→ Problem description
From the data below, retype exactly the lines starting with the one that contains "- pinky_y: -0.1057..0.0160" and ending with the one that contains "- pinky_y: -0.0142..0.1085", both included.

-- -- --

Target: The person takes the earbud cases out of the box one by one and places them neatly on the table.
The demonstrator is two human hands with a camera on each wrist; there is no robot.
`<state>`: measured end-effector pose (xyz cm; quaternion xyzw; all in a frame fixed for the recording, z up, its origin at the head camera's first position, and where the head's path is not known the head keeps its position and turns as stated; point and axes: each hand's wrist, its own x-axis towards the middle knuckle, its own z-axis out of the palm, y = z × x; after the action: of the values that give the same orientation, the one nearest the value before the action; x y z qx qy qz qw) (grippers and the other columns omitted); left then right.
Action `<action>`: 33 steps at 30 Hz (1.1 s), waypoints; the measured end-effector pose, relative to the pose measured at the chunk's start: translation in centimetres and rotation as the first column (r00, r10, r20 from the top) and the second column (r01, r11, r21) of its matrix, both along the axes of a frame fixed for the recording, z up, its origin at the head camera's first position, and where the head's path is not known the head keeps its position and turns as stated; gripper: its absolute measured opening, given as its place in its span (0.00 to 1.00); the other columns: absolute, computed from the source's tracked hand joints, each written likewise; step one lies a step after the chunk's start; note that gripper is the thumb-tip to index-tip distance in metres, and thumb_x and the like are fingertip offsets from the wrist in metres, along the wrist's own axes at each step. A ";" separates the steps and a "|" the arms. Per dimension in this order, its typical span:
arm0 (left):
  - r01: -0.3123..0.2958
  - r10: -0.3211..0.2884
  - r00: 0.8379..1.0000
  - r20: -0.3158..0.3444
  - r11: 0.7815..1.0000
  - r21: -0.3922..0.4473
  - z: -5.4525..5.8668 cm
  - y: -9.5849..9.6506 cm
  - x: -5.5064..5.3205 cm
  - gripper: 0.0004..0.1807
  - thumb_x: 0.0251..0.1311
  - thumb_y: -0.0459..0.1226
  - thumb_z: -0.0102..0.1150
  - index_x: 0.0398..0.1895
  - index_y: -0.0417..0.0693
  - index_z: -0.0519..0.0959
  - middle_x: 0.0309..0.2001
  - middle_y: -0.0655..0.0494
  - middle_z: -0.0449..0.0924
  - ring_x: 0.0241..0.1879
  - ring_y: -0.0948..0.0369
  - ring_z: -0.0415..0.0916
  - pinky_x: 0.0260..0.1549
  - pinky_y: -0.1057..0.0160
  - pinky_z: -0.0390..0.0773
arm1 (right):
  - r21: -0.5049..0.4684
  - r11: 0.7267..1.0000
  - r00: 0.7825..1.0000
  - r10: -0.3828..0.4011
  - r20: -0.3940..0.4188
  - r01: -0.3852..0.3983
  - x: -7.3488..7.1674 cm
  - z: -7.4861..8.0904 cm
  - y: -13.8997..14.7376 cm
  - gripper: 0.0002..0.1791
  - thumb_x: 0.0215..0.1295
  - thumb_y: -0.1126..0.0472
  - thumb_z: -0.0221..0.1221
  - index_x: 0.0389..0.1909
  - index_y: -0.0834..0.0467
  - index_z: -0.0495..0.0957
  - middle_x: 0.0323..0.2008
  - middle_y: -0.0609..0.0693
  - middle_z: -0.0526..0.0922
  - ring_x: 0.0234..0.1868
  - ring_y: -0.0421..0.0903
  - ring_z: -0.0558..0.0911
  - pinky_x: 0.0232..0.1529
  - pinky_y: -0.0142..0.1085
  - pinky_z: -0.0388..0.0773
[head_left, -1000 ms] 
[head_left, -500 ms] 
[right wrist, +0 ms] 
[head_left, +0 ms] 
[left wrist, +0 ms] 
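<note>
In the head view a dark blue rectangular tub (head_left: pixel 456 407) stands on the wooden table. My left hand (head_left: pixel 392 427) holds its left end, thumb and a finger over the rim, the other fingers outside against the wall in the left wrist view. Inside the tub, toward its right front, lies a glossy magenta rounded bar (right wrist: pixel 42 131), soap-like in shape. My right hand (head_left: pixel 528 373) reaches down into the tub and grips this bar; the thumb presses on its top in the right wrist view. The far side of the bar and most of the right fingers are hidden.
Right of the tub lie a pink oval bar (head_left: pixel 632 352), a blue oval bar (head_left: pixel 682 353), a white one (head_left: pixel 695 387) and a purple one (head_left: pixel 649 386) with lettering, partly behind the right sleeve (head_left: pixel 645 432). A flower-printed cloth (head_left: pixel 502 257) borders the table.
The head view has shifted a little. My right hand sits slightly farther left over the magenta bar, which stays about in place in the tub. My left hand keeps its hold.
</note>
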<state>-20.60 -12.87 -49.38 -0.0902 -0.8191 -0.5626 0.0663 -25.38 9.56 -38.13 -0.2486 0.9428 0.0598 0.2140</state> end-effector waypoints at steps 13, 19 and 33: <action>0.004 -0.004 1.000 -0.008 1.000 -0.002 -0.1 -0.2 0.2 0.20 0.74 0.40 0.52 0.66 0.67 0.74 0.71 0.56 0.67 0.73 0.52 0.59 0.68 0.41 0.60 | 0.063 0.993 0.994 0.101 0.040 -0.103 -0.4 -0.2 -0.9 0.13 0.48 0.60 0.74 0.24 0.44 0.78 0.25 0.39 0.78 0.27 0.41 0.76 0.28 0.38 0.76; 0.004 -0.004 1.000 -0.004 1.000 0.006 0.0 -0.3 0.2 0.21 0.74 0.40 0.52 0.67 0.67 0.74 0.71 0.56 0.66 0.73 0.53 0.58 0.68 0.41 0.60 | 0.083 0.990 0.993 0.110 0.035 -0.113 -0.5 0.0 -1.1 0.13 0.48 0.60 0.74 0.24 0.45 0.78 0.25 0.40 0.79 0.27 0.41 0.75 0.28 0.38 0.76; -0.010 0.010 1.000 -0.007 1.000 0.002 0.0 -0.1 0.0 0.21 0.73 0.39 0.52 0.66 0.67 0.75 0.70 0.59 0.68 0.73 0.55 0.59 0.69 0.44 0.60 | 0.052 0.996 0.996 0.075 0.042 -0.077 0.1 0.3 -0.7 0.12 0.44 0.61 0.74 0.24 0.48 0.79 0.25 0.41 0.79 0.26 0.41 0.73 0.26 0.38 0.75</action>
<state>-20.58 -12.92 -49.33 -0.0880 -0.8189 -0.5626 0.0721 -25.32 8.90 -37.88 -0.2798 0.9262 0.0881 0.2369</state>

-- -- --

→ Task answer
  - pinky_y: -0.1057..0.0160
  - pinky_z: -0.0390..0.0773
arm1 (right):
  - r21: -0.5049..0.4684
  - r11: 0.7267..1.0000
  - r00: 0.7825..1.0000
  - r10: -0.3828..0.4011
  - r20: -0.3940..0.4188
  - r01: -0.3852..0.3983
  - x: -7.3488..7.1674 cm
  - z: -7.4861..8.0904 cm
  - y: -13.8997..14.7376 cm
  - gripper: 0.0002..0.1791
  - thumb_x: 0.0215..0.1295
  - thumb_y: -0.1126..0.0472
  - thumb_z: -0.0221..0.1221
  - index_x: 0.0389..0.1909
  - index_y: -0.0834..0.0467
  - index_z: -0.0495..0.0957
  - middle_x: 0.0323..0.2008
  - middle_y: -0.0609..0.0693
  - middle_z: -0.0526..0.0922
  - ring_x: 0.0234..0.1868
  - ring_y: -0.0421..0.0903
  - ring_z: -0.0558..0.0911
  - pinky_x: 0.0232..0.1529
  - pinky_y: -0.0142..0.1085

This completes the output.